During her lifetime, Cousin Margaret saw the invention of incandescent electric light, the electric motor, the combustion engine, radio, the "flying machine," radar, and television. At the very end of her lifetime, man had invaded space, though she did not live to see the first man on the moon. Had she done so, she probably would have asked what good it might do.
Spiritually, however, she remained in that older world, a world of peace, comfort, and stability for her, even with her handicap. It seems possible to me that she may have clung to Open Country out of unwillingness to give up the last remnant of the world of her youth. It is a world now remembered by very few. I am acutely conscious of this because it was my world, too, and I find that few people understand, or are interested in, the world into which I was born.

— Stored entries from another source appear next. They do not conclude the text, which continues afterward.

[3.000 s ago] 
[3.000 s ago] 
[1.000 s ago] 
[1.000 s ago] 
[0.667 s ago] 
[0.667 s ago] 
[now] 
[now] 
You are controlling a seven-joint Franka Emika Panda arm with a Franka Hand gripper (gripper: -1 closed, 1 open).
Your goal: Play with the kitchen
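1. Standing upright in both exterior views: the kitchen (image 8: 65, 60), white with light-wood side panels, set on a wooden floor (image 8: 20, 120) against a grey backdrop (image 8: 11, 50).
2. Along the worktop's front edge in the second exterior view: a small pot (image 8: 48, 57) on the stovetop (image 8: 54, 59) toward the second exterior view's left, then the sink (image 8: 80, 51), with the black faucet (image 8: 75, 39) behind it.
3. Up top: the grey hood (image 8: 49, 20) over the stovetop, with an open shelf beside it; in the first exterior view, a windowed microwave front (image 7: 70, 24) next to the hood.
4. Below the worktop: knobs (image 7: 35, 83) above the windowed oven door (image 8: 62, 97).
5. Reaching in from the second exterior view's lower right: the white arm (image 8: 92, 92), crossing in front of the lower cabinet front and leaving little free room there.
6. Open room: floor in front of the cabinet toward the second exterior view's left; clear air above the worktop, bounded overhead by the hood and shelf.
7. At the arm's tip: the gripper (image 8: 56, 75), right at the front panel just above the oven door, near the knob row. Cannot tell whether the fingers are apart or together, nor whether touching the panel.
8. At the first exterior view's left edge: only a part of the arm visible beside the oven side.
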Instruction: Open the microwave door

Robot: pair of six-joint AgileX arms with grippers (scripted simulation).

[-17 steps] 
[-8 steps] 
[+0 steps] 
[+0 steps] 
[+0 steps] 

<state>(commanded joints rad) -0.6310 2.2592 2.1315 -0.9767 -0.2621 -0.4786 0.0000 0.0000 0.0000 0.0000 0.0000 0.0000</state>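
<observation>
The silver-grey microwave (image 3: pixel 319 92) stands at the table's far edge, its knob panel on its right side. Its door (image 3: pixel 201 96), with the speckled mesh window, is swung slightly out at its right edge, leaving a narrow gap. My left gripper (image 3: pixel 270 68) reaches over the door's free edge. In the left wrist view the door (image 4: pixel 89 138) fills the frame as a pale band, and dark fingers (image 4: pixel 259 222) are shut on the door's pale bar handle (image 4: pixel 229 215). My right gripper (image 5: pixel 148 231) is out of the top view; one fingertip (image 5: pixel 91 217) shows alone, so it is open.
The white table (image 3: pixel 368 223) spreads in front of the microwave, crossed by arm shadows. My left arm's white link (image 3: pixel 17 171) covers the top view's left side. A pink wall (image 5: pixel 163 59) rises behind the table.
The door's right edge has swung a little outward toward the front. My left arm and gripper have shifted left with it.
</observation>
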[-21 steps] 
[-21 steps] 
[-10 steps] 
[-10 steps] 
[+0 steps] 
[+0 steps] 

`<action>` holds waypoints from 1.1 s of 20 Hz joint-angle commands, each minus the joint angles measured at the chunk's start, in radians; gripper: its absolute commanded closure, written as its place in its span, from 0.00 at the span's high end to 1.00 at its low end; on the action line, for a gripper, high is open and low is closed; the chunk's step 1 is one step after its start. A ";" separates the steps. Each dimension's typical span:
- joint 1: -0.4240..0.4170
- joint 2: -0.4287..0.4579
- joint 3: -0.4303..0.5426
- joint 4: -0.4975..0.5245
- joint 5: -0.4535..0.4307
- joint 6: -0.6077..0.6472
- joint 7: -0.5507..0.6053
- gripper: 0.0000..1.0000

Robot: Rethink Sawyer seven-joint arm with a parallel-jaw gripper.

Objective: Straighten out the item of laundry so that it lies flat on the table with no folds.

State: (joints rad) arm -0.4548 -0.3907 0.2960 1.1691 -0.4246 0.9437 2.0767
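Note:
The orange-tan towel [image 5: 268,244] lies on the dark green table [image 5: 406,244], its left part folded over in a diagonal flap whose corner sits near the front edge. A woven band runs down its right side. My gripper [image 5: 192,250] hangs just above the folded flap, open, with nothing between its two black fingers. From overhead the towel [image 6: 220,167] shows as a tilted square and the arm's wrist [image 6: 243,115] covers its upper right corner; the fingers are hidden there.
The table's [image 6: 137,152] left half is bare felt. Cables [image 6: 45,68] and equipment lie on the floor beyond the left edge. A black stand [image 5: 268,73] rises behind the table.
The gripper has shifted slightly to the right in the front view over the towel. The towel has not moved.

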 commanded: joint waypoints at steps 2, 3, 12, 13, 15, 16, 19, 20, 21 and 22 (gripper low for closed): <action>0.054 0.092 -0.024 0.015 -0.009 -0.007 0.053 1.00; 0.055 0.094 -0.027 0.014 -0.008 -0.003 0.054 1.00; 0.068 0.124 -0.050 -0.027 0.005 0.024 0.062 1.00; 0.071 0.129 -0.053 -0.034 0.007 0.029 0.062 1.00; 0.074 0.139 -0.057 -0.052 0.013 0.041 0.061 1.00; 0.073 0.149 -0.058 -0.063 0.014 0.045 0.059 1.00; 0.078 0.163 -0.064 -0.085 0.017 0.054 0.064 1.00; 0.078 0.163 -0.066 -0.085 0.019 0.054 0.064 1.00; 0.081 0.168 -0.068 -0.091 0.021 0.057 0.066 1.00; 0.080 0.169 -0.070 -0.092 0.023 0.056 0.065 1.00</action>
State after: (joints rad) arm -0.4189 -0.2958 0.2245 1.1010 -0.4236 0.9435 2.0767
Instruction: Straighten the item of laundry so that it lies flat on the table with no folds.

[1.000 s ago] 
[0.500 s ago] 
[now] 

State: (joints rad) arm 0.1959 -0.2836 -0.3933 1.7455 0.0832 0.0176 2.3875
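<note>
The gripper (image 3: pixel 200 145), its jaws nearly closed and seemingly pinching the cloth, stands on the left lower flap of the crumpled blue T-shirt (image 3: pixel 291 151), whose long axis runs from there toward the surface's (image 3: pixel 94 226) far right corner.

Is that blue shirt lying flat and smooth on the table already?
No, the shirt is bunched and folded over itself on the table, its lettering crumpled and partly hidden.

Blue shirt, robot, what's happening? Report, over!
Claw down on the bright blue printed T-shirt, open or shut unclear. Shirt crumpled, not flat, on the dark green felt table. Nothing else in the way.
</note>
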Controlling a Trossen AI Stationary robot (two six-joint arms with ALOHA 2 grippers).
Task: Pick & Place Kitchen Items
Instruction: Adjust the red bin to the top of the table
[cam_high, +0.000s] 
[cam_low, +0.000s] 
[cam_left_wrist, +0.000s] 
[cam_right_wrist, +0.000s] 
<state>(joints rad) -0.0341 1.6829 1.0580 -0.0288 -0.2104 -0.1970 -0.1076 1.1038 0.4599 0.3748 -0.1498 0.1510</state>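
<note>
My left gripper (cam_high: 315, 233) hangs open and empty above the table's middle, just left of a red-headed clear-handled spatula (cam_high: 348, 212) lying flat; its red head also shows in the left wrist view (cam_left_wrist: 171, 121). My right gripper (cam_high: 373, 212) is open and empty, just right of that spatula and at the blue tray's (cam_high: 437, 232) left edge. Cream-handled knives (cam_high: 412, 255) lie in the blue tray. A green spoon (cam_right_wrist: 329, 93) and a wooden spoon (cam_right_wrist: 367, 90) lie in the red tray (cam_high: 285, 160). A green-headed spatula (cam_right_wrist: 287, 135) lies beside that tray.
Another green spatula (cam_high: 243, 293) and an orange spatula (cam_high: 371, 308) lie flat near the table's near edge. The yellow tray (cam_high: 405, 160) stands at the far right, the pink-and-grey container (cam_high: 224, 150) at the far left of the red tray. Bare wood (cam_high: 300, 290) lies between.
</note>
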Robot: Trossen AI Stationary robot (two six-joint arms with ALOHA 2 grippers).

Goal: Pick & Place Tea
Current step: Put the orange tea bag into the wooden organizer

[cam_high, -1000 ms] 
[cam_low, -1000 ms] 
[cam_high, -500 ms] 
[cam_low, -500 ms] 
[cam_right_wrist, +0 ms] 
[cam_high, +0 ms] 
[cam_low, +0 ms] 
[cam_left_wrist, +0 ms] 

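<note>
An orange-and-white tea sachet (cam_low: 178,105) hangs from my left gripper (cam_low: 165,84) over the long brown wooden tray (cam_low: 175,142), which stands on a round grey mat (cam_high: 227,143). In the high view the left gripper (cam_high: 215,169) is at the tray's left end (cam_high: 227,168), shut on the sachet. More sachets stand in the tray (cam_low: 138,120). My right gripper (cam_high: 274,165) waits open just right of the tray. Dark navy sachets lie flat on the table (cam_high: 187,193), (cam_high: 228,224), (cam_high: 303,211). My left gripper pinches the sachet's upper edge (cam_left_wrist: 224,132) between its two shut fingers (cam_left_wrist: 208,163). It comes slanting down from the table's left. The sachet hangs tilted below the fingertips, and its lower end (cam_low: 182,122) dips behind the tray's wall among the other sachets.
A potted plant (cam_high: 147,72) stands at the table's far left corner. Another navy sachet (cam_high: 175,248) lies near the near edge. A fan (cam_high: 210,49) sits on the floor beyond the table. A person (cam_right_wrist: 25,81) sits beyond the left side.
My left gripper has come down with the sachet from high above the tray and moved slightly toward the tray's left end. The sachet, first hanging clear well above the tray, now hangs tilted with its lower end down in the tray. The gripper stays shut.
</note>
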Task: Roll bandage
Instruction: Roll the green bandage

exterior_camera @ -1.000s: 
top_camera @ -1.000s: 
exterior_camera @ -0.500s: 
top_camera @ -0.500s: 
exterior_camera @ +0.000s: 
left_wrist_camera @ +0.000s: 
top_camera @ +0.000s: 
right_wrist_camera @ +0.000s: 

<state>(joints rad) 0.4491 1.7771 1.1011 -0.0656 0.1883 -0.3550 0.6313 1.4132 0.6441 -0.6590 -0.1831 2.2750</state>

Hers was the world rosily and lovingly described by Sir Winston Churchill as the "Sunset Age," a world that had not known major war for a hundred years in Europe, a time of peace, comfort, and tranquility for those with money and social position. (Sir Winston did not involve himself with the "lower orders," those who labored, cooked, and cleaned—and inhabited the appalling slums of London and the industrial Midlands.)
Servants were abundant, and the care lavished on the well-educated well-to-do gave them time to cultivate the arts of living. It was a leisured age, one in which people had time to devote to the amenities, to conversation and letter writing. Telephones were awkward instruments whose fidelity was poor, and "long distance" was reserved for major crises.